Melanoma is a highly immunogenic tumor and treatment with immunotherapy has been attempted to halt the metastatic process. Predominantly from case studies, the overall response has not been optimal. Traditionally, the diagnosis of brain metastases has been an exclusionary criterion for receiving immunotherapy in patients with melanoma. However, biological response modifiers (BRMs) and cellular immunotherapy have been able to induce infrequent responses from brain metastases. One case report noted the near complete response in a patient with brain metastases after a treatment regimen of interleukin-2 (IL-2), interferon (IFN), and 5-fluorouracil. Anecdotal cases of partial or complete responses have also been reported after ipilimumab therapy for metastatic melanoma to the brain which was treated earlier by surgery or SRS. Another case report identified a patient with brain metastasis refractory to IL-2 and chemotherapy was responsive to lymphodepletion followed by infusion with autologous MART-reactive tumor infiltrating lymphocytes (TILs) and high doses of IL-2. Hong et al investigated the response rate and response duration of melanoma brain metastases to adoptive cell therapy (ACT) with autologous antitumor lymphocytes plus IL-2 following a lymphodepleting preparative regimen. They found that greater than 50 percent of patients had complete or partial response to the treatment regimen with rare occurrence of negative side effects. Majer et al conducted a study of 70 patients with or without brain metastases treated with temozolomide or DTIC plus the BRMs IL-2 and IFN-α 2B. They demonstrated that patients with brain metastases who were treated previously with SRS had a prolonged median survival time of 15.8 months versus 11.1 months in patients without brain involvement. Overall, there have been limited studies and trials into the use of immunotherapy and additional investigation into its efficacy is needed.

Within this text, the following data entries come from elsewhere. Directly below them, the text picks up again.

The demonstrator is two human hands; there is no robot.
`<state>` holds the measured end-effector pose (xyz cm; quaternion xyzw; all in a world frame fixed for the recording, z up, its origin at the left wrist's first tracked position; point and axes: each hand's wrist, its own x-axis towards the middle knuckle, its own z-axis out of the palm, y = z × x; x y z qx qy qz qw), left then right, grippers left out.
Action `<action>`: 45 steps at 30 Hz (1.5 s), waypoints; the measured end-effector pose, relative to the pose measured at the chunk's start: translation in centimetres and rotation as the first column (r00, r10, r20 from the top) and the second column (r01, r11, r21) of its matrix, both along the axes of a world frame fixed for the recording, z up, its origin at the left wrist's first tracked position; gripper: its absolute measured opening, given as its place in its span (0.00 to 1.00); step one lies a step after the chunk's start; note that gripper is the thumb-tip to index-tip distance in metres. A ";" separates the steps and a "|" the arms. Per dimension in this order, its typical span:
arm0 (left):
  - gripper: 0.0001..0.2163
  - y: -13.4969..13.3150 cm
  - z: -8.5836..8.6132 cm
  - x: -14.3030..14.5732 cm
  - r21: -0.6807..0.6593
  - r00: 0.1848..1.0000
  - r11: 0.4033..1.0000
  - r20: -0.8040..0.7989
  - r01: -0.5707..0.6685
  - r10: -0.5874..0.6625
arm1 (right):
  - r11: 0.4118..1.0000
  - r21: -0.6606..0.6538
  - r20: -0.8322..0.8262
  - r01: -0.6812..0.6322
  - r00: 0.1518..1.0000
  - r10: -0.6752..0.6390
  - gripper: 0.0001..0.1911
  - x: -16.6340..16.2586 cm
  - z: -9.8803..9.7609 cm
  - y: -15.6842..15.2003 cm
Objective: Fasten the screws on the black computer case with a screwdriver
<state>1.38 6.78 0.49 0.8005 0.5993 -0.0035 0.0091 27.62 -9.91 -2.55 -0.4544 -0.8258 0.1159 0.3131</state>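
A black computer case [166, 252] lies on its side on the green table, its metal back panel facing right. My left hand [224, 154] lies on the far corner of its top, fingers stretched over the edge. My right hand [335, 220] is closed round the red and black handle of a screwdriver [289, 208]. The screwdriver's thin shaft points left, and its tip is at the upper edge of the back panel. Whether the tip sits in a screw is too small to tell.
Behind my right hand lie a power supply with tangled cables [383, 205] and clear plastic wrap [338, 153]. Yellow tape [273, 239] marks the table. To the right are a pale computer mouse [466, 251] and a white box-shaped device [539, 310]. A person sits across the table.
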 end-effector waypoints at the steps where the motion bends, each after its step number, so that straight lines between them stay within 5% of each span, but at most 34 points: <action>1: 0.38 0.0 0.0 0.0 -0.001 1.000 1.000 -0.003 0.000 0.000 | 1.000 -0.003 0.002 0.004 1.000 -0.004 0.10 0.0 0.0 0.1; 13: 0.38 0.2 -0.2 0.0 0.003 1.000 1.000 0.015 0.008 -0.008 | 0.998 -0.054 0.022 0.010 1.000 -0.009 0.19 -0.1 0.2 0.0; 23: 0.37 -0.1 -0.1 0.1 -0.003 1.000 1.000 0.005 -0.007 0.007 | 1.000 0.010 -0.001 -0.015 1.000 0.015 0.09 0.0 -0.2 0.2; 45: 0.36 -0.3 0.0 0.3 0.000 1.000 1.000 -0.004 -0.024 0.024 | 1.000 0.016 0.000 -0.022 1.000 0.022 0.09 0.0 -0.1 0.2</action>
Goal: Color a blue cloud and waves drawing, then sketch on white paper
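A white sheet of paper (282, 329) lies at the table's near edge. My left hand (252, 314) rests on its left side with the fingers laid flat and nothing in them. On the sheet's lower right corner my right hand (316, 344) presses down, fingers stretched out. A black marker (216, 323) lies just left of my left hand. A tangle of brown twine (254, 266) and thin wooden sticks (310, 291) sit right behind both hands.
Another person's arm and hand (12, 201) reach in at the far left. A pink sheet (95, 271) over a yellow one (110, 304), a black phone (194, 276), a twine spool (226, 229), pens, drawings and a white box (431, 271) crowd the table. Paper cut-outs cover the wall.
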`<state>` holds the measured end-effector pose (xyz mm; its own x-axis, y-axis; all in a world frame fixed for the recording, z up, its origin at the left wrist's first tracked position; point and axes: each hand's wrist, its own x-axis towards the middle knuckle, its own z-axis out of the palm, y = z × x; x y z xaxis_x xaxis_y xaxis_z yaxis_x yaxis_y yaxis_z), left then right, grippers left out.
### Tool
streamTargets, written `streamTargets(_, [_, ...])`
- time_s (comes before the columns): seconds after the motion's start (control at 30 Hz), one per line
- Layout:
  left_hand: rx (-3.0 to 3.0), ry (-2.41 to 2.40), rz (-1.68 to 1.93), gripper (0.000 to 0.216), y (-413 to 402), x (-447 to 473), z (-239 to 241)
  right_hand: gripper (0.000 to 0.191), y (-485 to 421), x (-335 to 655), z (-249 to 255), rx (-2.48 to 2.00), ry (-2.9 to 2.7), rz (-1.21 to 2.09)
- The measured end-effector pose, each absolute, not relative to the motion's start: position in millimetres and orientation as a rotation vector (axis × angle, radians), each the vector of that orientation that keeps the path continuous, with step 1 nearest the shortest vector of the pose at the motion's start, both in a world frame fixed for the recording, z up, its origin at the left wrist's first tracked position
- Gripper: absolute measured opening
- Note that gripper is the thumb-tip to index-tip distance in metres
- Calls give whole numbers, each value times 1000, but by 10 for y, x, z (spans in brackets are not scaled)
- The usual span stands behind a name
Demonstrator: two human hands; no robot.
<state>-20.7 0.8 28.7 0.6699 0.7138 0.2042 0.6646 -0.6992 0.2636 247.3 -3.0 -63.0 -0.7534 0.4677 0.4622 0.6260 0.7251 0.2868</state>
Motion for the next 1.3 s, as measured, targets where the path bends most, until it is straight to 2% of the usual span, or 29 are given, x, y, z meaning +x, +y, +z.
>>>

Metastasis to the brain is a devastating and common consequence for patients with malignant melanoma. A significant number of patients with melanoma eventually develop brain metastasis at the time of death. Current treatment options typically include surgery and radiation therapy for brain metastases but the number of options is increasing. Prolonged survival depends on prompt diagnosis and treatment for patients harboring these lesions.